I don't think Chris will ever forget the day the late Sir John Dankworth called him up from his kitchen with Dame Cleo Lainescatting in the background. We picked guests who really care about their music and their particular genre and I think this really shines through in the Big Zings.

ZingZillas isn't just a TV show - it is also a brilliant website. My colleague Helen Stephens was charged with coming up with something fantastic for the web and she's certainly done that.

I have a three-year-old son so I'm pretty familiar with the CBeebies website but I really noticed a massive difference with the ZingZillas site. It's moved to a different level.

I don't know a huge amount about constructing websites and often find myself sitting in meetings just nodding my head as the jargon whizzes over the top of it.

What I do know, though, is that websites have to be fun, easy to use and engaging. The ZingZillas site is all of these things. An interactive buzz phrase is 'immersive experience'.

It means the producers want the people using it to feel like they are really there and really part of the experience. The Big Zing part of the site certainly does that with a section where you can use your webcam.

I have a PC and very half-heartedly plugged in my webcam, not expecting it to work. I was amazed when I appeared on my screen, onstage performing with the characters in the Big Zing.

The virtual version of Todd the Zingzilla poking his head round the front door

It's a great bit of technology. As I waved my arms around like a lunatic, the instrument I selected played along with the track. The stage backdrops I'd painted earlier in the game in Todd's garden were also there behind me.

I had a go at all 20 of the instruments, which range from the Taiko drums through to the Theremin, but I really got carried away with the guitar - I think we all instinctively love to air-guitar!

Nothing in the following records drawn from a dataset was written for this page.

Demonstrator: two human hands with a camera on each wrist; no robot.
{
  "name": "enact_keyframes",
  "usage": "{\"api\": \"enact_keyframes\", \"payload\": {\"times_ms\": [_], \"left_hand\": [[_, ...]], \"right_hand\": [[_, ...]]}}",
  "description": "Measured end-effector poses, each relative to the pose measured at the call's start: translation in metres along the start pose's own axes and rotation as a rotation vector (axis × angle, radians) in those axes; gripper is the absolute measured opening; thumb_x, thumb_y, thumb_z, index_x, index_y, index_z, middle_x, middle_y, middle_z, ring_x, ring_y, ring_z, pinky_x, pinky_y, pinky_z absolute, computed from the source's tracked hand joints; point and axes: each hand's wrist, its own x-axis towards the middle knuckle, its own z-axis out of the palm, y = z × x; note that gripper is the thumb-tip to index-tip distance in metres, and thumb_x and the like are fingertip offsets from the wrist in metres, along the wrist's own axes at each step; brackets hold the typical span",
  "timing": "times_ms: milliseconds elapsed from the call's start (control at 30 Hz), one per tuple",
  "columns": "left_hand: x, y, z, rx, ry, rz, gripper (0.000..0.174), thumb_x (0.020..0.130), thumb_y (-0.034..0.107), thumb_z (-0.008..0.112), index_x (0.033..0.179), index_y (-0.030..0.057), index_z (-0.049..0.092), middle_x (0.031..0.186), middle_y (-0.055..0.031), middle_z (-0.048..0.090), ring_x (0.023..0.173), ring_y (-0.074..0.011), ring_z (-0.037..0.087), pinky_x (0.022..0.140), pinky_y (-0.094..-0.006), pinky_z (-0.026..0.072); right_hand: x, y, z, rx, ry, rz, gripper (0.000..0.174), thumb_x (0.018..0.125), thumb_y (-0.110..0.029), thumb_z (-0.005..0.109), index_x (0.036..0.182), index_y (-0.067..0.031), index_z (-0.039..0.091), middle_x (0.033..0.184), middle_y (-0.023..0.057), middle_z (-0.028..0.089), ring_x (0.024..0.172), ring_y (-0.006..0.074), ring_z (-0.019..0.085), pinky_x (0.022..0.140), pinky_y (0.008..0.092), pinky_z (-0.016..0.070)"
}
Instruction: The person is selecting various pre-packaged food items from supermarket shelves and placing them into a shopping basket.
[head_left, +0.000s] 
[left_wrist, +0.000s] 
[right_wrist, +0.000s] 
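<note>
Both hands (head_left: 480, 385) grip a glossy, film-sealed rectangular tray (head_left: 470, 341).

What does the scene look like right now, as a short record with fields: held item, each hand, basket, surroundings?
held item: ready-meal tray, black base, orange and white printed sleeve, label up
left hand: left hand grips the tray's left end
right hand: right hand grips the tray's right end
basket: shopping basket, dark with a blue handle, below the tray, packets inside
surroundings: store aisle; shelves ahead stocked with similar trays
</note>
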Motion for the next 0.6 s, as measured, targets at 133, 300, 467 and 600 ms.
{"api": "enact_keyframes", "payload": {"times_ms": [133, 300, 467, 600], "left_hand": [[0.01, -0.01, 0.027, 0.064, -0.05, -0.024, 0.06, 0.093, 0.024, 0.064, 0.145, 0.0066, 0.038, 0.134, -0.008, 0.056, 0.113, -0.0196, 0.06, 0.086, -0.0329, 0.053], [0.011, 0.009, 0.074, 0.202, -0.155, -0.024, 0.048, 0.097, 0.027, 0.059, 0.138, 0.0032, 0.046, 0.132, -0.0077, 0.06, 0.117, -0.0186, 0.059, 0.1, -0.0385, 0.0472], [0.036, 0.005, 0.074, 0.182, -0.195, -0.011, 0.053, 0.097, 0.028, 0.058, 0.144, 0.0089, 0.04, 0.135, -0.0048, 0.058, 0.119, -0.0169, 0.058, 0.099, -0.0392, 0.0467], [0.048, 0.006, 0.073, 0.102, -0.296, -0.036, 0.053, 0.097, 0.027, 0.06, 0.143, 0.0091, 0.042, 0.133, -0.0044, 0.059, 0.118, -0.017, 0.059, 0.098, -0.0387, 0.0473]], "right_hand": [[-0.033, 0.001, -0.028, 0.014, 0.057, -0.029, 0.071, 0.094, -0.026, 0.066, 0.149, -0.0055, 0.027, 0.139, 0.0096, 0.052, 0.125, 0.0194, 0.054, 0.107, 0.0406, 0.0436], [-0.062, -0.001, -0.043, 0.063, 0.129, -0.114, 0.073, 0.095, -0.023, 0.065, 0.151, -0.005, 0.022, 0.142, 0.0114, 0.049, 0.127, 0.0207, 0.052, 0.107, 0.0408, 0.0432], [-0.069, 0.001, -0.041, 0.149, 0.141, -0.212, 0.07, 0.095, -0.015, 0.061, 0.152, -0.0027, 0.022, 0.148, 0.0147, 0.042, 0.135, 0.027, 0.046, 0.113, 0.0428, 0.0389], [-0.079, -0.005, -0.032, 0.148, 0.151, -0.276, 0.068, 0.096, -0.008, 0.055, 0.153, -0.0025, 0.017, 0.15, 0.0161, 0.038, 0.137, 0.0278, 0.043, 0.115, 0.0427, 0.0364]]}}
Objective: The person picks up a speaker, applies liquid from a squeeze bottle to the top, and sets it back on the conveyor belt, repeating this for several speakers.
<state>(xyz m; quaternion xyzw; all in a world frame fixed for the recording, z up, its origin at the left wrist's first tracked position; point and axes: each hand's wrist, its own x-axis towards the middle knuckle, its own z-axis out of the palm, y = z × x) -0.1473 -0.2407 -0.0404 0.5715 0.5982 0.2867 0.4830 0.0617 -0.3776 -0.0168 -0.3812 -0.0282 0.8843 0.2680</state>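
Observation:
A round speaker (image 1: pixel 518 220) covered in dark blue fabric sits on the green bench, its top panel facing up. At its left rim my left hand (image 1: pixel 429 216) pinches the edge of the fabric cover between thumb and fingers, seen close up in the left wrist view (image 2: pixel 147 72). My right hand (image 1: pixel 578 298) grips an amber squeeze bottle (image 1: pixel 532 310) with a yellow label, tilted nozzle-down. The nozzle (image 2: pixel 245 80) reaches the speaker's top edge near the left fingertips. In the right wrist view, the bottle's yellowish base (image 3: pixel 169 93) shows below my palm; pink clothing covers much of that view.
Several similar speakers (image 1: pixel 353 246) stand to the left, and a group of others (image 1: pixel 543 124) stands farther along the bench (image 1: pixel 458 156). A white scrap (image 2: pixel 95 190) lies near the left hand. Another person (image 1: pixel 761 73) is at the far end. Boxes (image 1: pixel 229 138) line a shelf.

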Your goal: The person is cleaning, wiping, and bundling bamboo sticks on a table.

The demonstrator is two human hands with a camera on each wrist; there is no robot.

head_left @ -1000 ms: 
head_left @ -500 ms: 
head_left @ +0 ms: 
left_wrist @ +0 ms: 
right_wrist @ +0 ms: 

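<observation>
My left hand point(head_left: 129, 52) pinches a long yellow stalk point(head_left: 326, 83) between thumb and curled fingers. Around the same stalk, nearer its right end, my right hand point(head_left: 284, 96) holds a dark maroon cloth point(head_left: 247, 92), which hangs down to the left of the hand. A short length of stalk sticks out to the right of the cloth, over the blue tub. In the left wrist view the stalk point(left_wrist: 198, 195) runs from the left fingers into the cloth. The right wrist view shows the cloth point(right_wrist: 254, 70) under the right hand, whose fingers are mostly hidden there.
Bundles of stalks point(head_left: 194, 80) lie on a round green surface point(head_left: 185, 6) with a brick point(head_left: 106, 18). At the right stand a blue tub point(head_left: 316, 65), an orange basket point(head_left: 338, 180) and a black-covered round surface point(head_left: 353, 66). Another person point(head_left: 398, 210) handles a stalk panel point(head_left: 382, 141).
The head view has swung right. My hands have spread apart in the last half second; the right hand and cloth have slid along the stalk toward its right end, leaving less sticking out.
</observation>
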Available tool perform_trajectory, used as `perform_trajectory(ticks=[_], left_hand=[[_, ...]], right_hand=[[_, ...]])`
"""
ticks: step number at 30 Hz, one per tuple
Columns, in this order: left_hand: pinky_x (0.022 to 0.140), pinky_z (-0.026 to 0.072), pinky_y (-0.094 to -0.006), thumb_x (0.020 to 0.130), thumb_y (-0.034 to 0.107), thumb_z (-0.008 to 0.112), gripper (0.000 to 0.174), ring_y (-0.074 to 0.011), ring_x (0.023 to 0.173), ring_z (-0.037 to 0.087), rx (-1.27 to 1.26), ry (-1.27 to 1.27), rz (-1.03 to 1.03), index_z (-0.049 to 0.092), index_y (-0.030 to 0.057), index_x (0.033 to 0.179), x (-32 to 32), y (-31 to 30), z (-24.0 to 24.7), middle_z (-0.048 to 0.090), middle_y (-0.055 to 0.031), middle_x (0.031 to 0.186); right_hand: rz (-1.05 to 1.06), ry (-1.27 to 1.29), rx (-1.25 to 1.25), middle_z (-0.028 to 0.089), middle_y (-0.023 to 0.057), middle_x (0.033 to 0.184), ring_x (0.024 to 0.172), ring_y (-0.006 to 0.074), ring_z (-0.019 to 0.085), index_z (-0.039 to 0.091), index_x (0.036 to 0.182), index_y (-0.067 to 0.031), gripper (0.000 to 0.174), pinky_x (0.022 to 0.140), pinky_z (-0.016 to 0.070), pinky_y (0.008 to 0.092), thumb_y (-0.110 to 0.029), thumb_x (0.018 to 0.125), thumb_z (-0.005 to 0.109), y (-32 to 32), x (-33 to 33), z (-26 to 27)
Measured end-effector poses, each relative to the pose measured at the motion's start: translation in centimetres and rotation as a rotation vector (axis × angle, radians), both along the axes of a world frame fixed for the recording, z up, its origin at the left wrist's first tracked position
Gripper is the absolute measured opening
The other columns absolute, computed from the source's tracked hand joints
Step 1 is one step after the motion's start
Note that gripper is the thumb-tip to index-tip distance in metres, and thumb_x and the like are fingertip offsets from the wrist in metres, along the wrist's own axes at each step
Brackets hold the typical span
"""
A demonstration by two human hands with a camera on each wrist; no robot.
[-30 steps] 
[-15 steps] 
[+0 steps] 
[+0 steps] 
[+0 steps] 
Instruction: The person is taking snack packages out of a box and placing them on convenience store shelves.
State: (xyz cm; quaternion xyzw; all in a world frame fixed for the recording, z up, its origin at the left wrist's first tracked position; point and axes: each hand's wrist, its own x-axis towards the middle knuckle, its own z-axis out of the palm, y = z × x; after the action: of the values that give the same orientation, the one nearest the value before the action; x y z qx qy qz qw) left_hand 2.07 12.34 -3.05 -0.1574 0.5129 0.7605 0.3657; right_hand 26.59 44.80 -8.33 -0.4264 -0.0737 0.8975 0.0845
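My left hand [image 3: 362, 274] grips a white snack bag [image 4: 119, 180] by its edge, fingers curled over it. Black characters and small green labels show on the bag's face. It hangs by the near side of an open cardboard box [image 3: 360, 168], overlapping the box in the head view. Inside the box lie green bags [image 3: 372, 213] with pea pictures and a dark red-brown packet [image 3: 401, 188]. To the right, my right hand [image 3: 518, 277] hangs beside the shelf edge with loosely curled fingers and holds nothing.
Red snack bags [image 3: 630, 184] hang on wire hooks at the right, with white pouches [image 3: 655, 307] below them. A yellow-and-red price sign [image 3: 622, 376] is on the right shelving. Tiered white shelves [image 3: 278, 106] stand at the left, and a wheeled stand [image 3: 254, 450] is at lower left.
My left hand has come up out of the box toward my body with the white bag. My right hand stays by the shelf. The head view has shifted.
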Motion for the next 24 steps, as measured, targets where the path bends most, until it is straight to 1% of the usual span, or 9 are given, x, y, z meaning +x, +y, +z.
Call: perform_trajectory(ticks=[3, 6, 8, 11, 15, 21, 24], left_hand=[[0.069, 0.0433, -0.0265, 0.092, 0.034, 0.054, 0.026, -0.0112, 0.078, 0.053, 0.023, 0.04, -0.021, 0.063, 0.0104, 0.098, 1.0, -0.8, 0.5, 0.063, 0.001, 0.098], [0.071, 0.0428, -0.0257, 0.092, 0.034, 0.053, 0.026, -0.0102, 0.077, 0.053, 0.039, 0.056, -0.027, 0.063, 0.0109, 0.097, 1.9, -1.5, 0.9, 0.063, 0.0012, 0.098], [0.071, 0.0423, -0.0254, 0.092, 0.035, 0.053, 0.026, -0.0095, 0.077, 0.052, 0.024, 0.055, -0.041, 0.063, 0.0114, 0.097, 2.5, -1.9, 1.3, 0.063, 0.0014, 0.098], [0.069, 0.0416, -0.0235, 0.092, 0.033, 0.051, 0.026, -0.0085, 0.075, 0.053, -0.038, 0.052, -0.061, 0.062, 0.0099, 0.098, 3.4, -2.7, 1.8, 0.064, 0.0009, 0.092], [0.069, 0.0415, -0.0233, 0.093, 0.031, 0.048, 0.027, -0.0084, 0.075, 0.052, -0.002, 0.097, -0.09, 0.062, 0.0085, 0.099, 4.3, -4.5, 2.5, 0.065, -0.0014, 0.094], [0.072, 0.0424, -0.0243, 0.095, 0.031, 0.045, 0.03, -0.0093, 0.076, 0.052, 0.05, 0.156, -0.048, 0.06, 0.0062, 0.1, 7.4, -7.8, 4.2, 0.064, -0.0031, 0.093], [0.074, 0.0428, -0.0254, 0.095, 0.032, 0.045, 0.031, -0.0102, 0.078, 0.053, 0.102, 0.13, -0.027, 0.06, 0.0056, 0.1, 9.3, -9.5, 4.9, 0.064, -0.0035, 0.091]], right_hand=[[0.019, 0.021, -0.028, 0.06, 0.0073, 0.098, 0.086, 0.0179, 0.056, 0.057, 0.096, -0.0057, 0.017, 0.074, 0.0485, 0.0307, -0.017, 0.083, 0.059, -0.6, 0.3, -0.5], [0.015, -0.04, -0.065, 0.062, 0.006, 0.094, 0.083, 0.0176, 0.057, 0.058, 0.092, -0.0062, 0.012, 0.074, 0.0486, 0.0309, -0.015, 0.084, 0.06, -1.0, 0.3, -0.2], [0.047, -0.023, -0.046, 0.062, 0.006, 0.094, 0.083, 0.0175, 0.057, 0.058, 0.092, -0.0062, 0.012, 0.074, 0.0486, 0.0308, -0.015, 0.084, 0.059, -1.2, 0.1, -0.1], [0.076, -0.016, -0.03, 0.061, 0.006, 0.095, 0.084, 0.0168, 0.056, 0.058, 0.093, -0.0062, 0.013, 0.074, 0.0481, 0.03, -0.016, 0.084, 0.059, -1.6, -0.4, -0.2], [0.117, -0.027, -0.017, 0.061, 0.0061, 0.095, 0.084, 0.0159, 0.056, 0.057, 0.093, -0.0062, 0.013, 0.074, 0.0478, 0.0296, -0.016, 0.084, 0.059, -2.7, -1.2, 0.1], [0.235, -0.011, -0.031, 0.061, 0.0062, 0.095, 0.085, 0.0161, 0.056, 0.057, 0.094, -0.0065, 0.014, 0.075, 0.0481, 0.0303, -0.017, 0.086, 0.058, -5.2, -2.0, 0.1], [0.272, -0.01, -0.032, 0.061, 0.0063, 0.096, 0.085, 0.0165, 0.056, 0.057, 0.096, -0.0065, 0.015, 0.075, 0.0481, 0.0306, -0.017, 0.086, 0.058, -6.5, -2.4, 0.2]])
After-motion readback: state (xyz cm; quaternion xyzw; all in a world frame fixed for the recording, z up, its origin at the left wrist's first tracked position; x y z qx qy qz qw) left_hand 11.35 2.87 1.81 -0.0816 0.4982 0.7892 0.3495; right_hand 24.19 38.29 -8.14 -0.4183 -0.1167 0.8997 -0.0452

I also wondered what it was like without a webcam and actually it's just as much fun playing the instruments with the mouse - as you move the mouse over the instrument it plays so it's equally easy to get carried away.

My three-year-old absolutely loves the site. Not only the games and the Big Zing but all the regular things we come to expect as part of the web package - printing out pictures of the characters (Make & Colour) or being able to play the theme song (Song Time) or a Big Zing from the show (Watch & Listen).

When we make telly shows we always hope that there is a little something of interest for our adult audience so they can enjoy it with their children. This clearly follows through to the website too.

There are so many things to do on it which are great fun for adult and child. In web language it certainly is an 'immersive experience' but in my language it's just great fun.